The rarity of gastric cancer in pediatric age group, unawareness of pediatricians about the possibility of gastric carcinoma in children, and nonspecificity of initial gastrointestinal symptoms led to significant delay in diagnosis and late initiation of appropriate medical therapy and surgical management. Consequently, gastric cancer in children is a more advanced case on presentation and associated with a worse prognosis than adults. The reported 5-year disease-free survival rate in adults is approximately 15% [5]. Among the pediatric cases reported in the literature, median survival after diagnosis is approximately 5 months. The only 2 long-term survivors free of disease, 30 and 102 months after surgical resection [6, 7], had localized disease that had complete surgical removal of primary tumor. The onset of hematemesis in one case [6] was an alarming symptom that led to early consideration of upper endoscopy and biopsies and early diagnosis of ulcerative gastric cancer.
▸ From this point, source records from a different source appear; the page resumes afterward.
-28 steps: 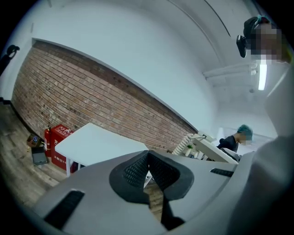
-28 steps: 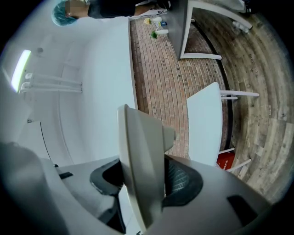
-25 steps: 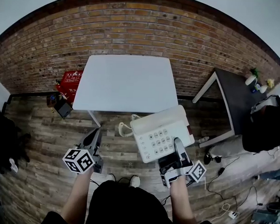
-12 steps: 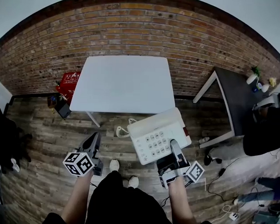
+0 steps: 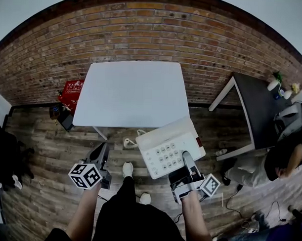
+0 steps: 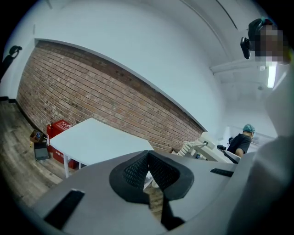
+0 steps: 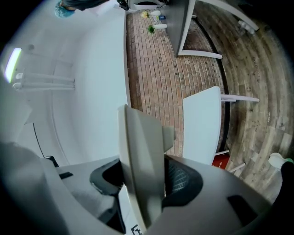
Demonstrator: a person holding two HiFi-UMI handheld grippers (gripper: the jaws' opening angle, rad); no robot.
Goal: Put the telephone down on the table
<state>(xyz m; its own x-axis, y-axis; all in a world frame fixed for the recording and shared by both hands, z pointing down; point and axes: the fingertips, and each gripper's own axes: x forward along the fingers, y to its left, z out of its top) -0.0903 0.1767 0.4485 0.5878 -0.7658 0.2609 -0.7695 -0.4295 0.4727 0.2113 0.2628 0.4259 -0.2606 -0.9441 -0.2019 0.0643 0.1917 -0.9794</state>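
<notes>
A white table (image 5: 129, 92) is seen standing on a wooden plank floor (image 5: 41, 148), with its far edge set against a brick wall (image 5: 144, 28) at twelve o'clock. Its top is shown as a plain, pale surface. At nine o'clock from the table, a red box (image 5: 74, 89) is placed on the floor beside the wall. A small dark object (image 5: 66, 118), too small to be identified, is set just beside the box, toward seven o'clock. At three o'clock, well apart, a dark table (image 5: 257, 109) is placed, and small items (image 5: 273, 85) are kept at its far corner. At six o'clock, a white shoe (image 5: 127, 169) is planted on the planks.
</notes>
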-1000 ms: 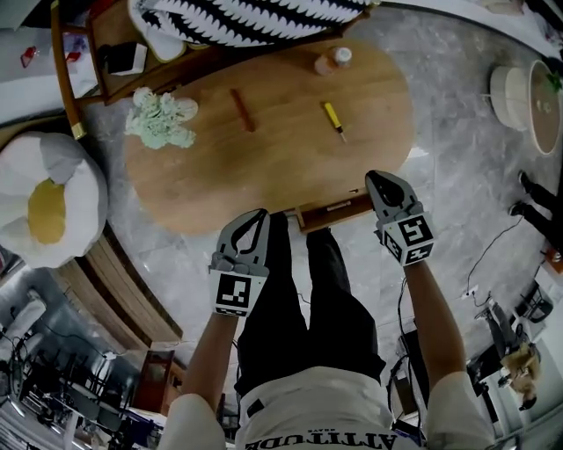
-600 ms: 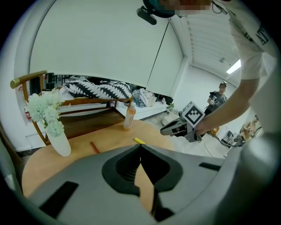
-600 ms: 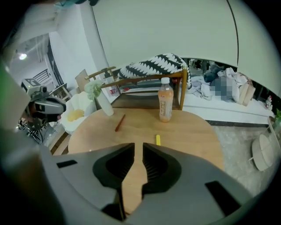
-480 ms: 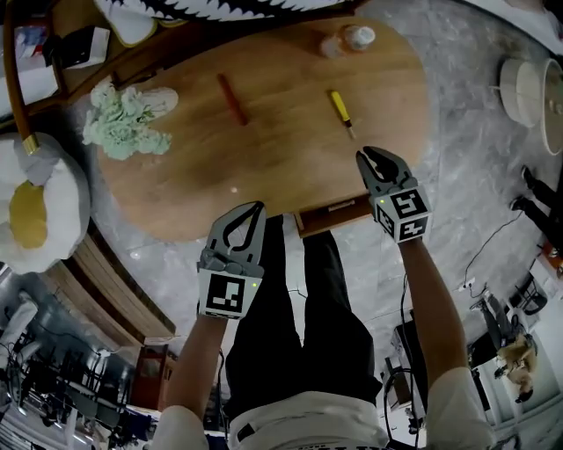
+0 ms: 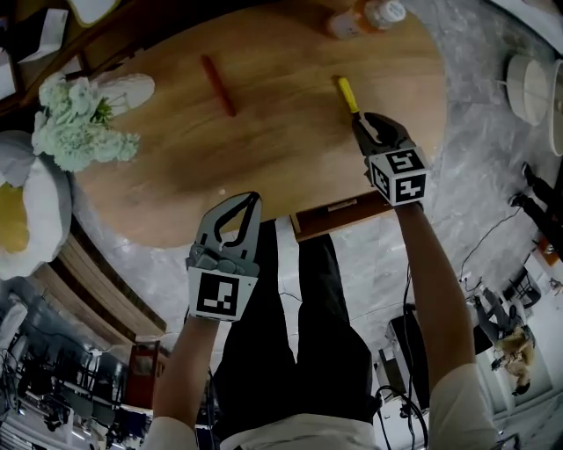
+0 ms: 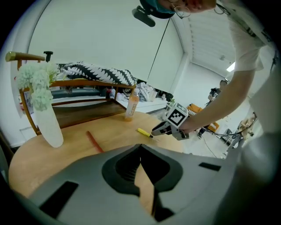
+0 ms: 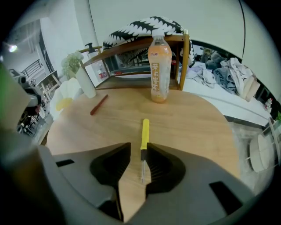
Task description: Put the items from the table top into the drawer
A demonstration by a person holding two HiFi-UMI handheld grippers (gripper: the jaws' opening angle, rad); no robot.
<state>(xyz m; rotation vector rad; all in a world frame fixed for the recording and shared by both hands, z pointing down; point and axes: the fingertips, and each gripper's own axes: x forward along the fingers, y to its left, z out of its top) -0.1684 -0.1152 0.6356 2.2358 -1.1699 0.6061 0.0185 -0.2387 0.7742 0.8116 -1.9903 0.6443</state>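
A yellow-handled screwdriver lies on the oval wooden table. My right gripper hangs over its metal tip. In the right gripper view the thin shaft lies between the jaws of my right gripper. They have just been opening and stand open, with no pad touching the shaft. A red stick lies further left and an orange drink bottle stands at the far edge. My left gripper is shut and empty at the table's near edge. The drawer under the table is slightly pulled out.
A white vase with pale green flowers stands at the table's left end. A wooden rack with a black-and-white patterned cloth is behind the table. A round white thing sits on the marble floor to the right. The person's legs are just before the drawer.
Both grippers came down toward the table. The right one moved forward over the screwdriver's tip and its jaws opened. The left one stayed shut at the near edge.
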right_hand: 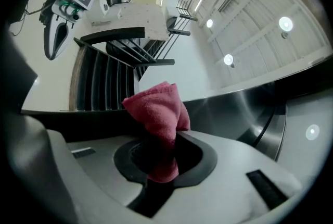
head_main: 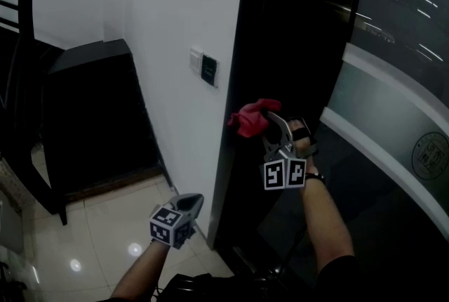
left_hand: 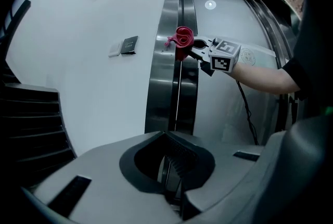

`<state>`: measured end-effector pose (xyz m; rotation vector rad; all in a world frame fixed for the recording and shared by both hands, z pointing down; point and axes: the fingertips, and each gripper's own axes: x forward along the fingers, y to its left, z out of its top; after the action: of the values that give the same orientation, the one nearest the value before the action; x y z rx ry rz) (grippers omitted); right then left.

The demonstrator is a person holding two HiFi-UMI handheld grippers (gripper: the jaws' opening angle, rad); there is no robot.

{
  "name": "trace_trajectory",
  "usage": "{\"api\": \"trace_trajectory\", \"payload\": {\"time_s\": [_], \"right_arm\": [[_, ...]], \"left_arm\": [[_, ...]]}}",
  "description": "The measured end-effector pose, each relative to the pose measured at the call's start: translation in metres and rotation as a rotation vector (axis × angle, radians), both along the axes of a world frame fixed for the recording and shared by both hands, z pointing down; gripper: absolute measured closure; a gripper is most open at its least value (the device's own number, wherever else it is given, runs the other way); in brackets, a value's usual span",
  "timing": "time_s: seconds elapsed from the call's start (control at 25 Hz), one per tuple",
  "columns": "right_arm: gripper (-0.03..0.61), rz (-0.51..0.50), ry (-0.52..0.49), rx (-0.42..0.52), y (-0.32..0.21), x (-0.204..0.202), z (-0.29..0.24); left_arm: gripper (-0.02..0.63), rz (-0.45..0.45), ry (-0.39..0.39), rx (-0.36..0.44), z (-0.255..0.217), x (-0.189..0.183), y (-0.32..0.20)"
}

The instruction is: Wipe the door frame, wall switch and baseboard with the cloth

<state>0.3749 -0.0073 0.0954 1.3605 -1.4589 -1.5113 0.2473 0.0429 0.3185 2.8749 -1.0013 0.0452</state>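
A red cloth is bunched in my right gripper, which is shut on it and presses it against the dark metal door frame at about mid height. In the right gripper view the cloth sticks up out of the jaws of the right gripper, with the brushed metal frame just beyond. The wall switch sits on the white wall, up and left of the cloth. My left gripper hangs low near the wall corner, shut and empty. It faces the frame, switch and cloth.
A black chair and a dark cabinet stand left of the wall on a glossy tiled floor. A glass panel lies right of the frame. A black cable hangs below the right arm.
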Motion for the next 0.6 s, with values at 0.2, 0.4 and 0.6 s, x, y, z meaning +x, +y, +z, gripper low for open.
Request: {"api": "trace_trajectory", "payload": {"time_s": [0.2, 0.4, 0.6], "right_arm": [[0.517, 0.018, -0.038, -0.055, -0.001, 0.004, 0.031], [0.517, 0.026, -0.021, -0.103, -0.001, 0.003, 0.06], [0.517, 0.016, 0.008, -0.129, -0.003, 0.001, 0.087]], "left_arm": [[0.621, 0.008, -0.019, -0.04, 0.013, -0.001, 0.004], [0.621, 0.023, -0.011, -0.062, 0.02, 0.006, 0.003], [0.621, 0.03, -0.012, -0.065, 0.021, 0.009, 0.001]]}}
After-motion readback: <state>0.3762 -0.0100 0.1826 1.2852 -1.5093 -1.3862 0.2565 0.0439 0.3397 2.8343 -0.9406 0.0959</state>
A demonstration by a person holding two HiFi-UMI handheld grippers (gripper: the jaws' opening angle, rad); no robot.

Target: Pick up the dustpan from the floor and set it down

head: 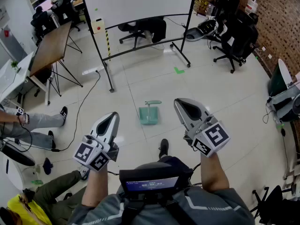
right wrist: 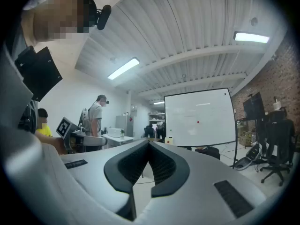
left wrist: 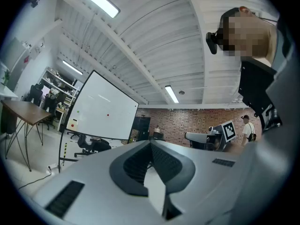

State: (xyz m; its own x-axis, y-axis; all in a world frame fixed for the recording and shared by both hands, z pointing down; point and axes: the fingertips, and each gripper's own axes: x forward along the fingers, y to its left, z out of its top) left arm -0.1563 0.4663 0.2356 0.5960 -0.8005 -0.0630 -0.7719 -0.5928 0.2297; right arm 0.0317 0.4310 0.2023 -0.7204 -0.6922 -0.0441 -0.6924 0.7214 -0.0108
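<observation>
Your left gripper (head: pixel 111 118) and right gripper (head: pixel 182 106) are both closed and empty. The green dustpan (head: pixel 149 116) sits on the floor (head: pixel 140 78) ahead, between and below them. It looks like light, stiff, probably slick plastic, so pinch its raised handle (head: pixel 153 102).

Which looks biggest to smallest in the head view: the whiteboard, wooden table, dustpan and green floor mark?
1. whiteboard, largest, though the top edge of the picture cuts it off
2. wooden table
3. dustpan
4. green floor mark, smallest

These are apparent sizes only; the dustpan lies nearest the camera.
</observation>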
Symptoms of gastric carcinoma vary according to the location and extent of the tumor, with tumor arising at cardia of the stomach presenting with dysphagia [8] and tumors distal to the cardia are manifesting nonspecific gastrointestinal symptoms like abdominal pain, loss of appetite, weight loss, vomiting, heart burn, anorexia, fatigue, and malaise [6]. Our patient is the first pediatric case to present with gastric outlet obstruction. Other differential diagnoses of gastric outlet obstruction that need to be considered include infectious cause (brucellosis, fungal infection, or tuberculosis), cicatricial gastric ulcer/duodenal ulcer, gastric bezoars, antral web, neoplastic lesions (lymphoma), and inflammatory lesions including Crohn’s disease, eosinophilic gastritis, and chronic granulomatous disease [9].

The etiology of gastric cancer has been demonstrated to be multifactorial, infection with Helicobacter pylori being the most important risk factor [10]. Virulence of Helicobacter pylori depends on several factors including the cytotoxic associated gene A and the vacuolating cytotoxin gene A [11]. Whether the existence of Helicobacter pylori infection and gastric cancer in our patient is of causal or concurrent relationship remains unclear. Occurrence of gastric cancer in young people motivated molecular studies that identified inherited mutations in the E-cadherin/CDH1 gene described in several ethnic groups [1214].

In conclusion, gastric carcinoma in children is extremely rare. This case report underscores the possibility of gastric carcinoma occurring in children and should be considered in the differential diagnosis of gastric outlet obstruction. The diagnosis should be made at earlier stages, to provide better chances for these patients to undergo curative treatment.

Conflict of Interests

The authors declare no conflict of interests.